Updated: Apr 23, 2020

Advice Developed by the DES National Educational Psychological Service (NEPS) 1 COVID-19 (Coronavirus):


The Government has made a decision to close all schools in Ireland in order to slow down the spread of the Covid-19 virus in Ireland and keep as many people as possible safe and well.


In addition to this, people have been asked to stay at home and to practice social/physical distancing. We have not been in this situation before, so this is new to us all, but if we follow the right advice we will get through this, and in time we will be proud of how we responded, working together to support our country.

You have a part to play in this. Some of you may be ready to take on the challenge of staying at home, some of you may be bored and fed up and others may be feeling worried or anxious about what these changes may mean.


We are all adjusting and adapting. When trying to think about how you can support yourself, your family, your community and your country in the coming weeks, remember these three key messages:

Stay Responsible & Informed Stay Active & Connected Stay Positive & Calm






1. Stay Responsible & Informed:


  • Follow the HSE advice on their website (see link at end) on protecting yourself, practicing social/physical distancing and on ways to avoid spreading the virus.

  • Keep up-to-date with information posted on the Department of Education & Skills’ Twitter account (see link at end).


  • Without the facts we may believe rumours and imagine situations far worse than reality. Stick to reliable, trustworthy sources of information such as the HSE, the Department of Health, the Department of Education and Skills, the World Health Organisation (see links at end) and trustworthy mainstream news sources, such as RTE.


  • Take breaks from the news and social media as this makes us less vulnerable to ‘fake news’ and limits our exposure to unhelpful or inaccurate information.


  • Remember that the Government is working hard to ensure that people throughout the country stay healthy and safe.
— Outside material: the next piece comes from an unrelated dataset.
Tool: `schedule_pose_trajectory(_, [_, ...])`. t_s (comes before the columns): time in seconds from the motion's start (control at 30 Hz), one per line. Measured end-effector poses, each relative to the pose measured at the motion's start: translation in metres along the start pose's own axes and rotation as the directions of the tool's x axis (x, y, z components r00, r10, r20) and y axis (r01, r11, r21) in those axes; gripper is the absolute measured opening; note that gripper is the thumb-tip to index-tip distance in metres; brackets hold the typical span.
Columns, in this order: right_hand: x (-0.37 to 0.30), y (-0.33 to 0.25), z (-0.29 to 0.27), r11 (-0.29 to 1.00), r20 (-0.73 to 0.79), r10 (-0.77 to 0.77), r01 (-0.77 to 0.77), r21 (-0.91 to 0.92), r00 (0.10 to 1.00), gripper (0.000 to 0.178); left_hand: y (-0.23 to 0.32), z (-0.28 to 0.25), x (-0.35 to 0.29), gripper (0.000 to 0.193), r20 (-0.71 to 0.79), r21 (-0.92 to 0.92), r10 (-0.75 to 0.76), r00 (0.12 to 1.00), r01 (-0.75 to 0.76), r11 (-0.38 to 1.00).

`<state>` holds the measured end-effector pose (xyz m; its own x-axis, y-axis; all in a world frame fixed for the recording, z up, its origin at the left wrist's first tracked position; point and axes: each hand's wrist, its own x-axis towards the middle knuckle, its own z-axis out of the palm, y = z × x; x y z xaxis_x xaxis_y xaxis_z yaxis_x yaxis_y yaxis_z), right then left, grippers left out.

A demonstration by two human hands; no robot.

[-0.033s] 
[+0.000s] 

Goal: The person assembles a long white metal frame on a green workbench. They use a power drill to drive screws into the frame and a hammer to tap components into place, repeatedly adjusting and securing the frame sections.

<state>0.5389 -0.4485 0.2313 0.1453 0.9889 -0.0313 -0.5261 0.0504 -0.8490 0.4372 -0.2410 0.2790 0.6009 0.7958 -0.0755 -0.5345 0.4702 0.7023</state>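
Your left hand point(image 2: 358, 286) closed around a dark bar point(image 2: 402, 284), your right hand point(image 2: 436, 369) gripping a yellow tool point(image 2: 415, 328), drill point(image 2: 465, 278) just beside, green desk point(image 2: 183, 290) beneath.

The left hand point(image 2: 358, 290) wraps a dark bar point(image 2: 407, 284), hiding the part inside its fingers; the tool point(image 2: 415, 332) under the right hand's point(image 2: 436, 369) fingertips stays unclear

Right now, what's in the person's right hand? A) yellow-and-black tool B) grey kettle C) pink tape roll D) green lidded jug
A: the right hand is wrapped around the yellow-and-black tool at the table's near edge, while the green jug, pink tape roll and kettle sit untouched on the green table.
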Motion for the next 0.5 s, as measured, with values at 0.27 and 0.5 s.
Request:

  • Remember, too, that not everyone will get the virus and the vast majority who get it will recover fully. At times like this we all need to support each other:


  • During this time of Covid-19 let’s create new routines. Keeping busy, having a sense of purpose and feeling in control of our time is very important. We can help ourselves get through this time by creating a Plan for the Day, every evening for the day ahead (see link at end). Following the normal school day can be a guide. When creating a Plan for the Day think about the following:


Include some basic daily activities:


o Sleep is good for your health and wellbeing so it’s important to get plenty of sleep - eight to twelve hours is recommended for young people. Leaving your phone/laptop/tablet outside of your bedroom will help you to get a good night’s sleep. It’s also important to eat healthily, to drink lots of water and to take care of personal hygiene. Aim to include sleep, taking exercise, showering and getting dressed into your daily routine. (Remember to discuss your plan with your family to make sure that your plan for meals, computer time, showering etc. works for everyone.)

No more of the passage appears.